Source material:
========================
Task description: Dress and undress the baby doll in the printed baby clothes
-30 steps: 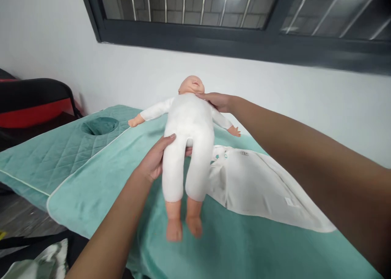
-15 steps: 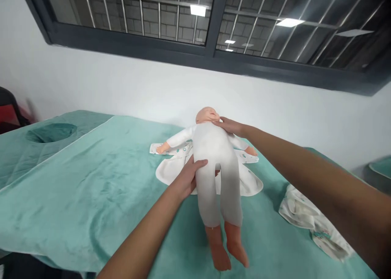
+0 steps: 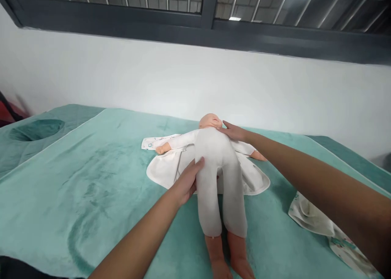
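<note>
A baby doll (image 3: pixel 212 148) in a white bodysuit lies face up, its head (image 3: pixel 210 120) toward the wall and its bare feet toward me. My left hand (image 3: pixel 187 182) grips the doll's hip on the left side, thumb over the front and the other fingers underneath. At the shoulder and neck, my right hand (image 3: pixel 234 132) holds the doll, its fingers partly hidden behind it. Under the doll, a white printed baby garment (image 3: pixel 161 169) is spread open, with the doll's arms stretched out over its sleeves.
A teal cover (image 3: pixel 100 181) lies over the bed. To the right, a crumpled printed baby garment (image 3: pixel 308 216) rests partly behind my right forearm. A round hole (image 3: pixel 38 130) shows in the bed at far left. White wall (image 3: pixel 183 75) and a barred window stand behind.
My view has tilted down. The doll's upper body appears lower and flatter on the spread garment, its arms lying wider. Both hands keep their hold in about the same places.
</note>
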### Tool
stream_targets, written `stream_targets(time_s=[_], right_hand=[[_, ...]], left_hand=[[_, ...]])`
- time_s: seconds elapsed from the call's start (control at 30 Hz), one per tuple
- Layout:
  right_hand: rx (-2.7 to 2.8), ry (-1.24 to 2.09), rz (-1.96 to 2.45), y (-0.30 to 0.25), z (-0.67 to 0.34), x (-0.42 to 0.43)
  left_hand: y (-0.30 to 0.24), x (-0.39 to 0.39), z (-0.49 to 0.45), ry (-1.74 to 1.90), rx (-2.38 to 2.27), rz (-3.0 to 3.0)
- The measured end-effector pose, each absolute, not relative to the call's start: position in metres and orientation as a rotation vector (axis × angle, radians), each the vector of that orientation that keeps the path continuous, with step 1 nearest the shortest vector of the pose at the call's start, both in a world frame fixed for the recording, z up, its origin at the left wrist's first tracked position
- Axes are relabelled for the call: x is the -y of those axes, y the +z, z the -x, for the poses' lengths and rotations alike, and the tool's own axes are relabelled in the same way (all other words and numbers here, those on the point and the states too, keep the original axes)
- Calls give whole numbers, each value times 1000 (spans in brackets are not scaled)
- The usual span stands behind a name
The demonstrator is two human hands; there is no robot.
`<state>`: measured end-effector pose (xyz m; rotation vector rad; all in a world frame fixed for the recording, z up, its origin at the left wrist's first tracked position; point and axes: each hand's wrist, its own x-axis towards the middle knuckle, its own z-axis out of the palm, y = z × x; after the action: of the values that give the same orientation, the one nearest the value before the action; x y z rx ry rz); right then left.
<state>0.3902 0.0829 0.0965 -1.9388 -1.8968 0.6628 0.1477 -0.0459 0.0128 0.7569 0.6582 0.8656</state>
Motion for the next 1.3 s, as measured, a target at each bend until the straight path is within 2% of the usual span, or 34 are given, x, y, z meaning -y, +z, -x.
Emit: stream_targets(time_s=[0.13, 0.23, 0.37, 0.47, 0.57, 0.77, 0.97, 1.13, 1.3], right_hand=[[2189, 51, 2065, 117, -372, -82], [2325, -182, 1773, 121, -327, -81], [2760, -33, 1337, 104, -252, -85], [2917, 289, 1383, 92, -218, -90], [2849, 577, 1470, 89, -211, -94], [2475, 380, 1335, 92, -236, -92], [2341, 510, 1208, 92, -253, -82], [2445, 481, 1299, 93, -253, -73], [2483, 358, 1403, 97, -257, -69]], left_hand=[[20, 18, -137, 850, -1043, -1364], [26, -12, -134, 800, -1228, -1867], [20, -36, -134, 793, -1320, -2096], [11, -40, -131, 739, -1330, -2224], [6, -41, -125, 637, -1329, -2393], [10, -50, -117, 665, -1384, -2675], [8, -67, -98, 690, -1998, -2360], [13, -73, -84, 816, -1997, -2016], [31, -69, -70, 1179, -1712, -1514]])
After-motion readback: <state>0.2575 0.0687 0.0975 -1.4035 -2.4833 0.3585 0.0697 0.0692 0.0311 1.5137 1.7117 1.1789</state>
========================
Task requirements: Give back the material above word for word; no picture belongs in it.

Written answer:
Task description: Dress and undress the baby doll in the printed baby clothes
-30 steps: 
-15 steps: 
+0 steps: 
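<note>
A baby doll (image 3: pixel 212 148) in a white bodysuit lies face up, its head (image 3: pixel 210 120) toward the wall and its bare feet toward me. My left hand (image 3: pixel 187 182) grips the doll's hip on the left side, thumb over the front and the other fingers underneath. At the shoulder and neck, my right hand (image 3: pixel 234 132) holds the doll, its fingers partly hidden behind it. Under the doll, a white printed baby garment (image 3: pixel 161 169) is spread open, with the doll's arms stretched out over its sleeves.
A teal cover (image 3: pixel 100 181) lies over the bed. To the right, a crumpled printed baby garment (image 3: pixel 308 216) rests partly behind my right forearm. A round hole (image 3: pixel 38 130) shows in the bed at far left. White wall (image 3: pixel 183 75) and a barred window stand behind.
My view has tilted down. The doll's upper body appears lower and flatter on the spread garment, its arms lying wider. Both hands keep their hold in about the same places.
</note>
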### Tool
stream_targets, written `stream_targets(time_s=[_], right_hand=[[_, ...]], left_hand=[[_, ...]])`
- time_s: seconds elapsed from the call's start (control at 30 Hz), one per tuple
- Layout:
  right_hand: rx (-2.7 to 2.8), ry (-1.24 to 2.09), rz (-1.96 to 2.45), y (-0.30 to 0.25), z (-0.67 to 0.34), x (-0.42 to 0.43)
  left_hand: y (-0.30 to 0.24), x (-0.39 to 0.39), z (-0.49 to 0.45), ry (-1.74 to 1.90), rx (-2.38 to 2.27), rz (-3.0 to 3.0)
- The measured end-effector pose, each absolute, not relative to the call's start: position in metres and orientation as a rotation vector (axis × angle, radians), each the vector of that orientation that keeps the path continuous, with step 1 nearest the shortest vector of the pose at the call's start, both in a world frame fixed for the recording, z up, its origin at the left wrist's first tracked position
- Axes are relabelled for the call: x is the -y of those axes, y the +z, z the -x, for the poses' lengths and rotations alike, and the tool's own axes are relabelled in the same way (all other words and numbers here, those on the point and the states too, keep the original axes)
- Calls give whole numbers, each value times 1000 (spans in brackets are not scaled)
- The usual span stands behind a name
The demonstrator is two human hands; there is no robot.
`<state>`: measured end-effector pose (xyz m; rotation vector rad; all in a world frame fixed for the recording, z up, its origin at the left wrist's first tracked position; point and axes: each hand's wrist, its own x-axis towards the middle knuckle, its own z-axis out of the palm, y = z × x; after the action: of the values that give the same orientation, the one nearest the value before the action; x y z rx ry rz); right then left.
<state>0.3902 0.0829 0.0965 -1.9388 -1.8968 0.6628 0.1477 -0.0459 0.0128 0.7569 0.6582 0.8656</state>
Motion for the next 1.3 s, as measured, a target at each bend until the straight path is within 2% of the usual span, or 34 are given, x, y, z meaning -y, +z, -x.
Emit: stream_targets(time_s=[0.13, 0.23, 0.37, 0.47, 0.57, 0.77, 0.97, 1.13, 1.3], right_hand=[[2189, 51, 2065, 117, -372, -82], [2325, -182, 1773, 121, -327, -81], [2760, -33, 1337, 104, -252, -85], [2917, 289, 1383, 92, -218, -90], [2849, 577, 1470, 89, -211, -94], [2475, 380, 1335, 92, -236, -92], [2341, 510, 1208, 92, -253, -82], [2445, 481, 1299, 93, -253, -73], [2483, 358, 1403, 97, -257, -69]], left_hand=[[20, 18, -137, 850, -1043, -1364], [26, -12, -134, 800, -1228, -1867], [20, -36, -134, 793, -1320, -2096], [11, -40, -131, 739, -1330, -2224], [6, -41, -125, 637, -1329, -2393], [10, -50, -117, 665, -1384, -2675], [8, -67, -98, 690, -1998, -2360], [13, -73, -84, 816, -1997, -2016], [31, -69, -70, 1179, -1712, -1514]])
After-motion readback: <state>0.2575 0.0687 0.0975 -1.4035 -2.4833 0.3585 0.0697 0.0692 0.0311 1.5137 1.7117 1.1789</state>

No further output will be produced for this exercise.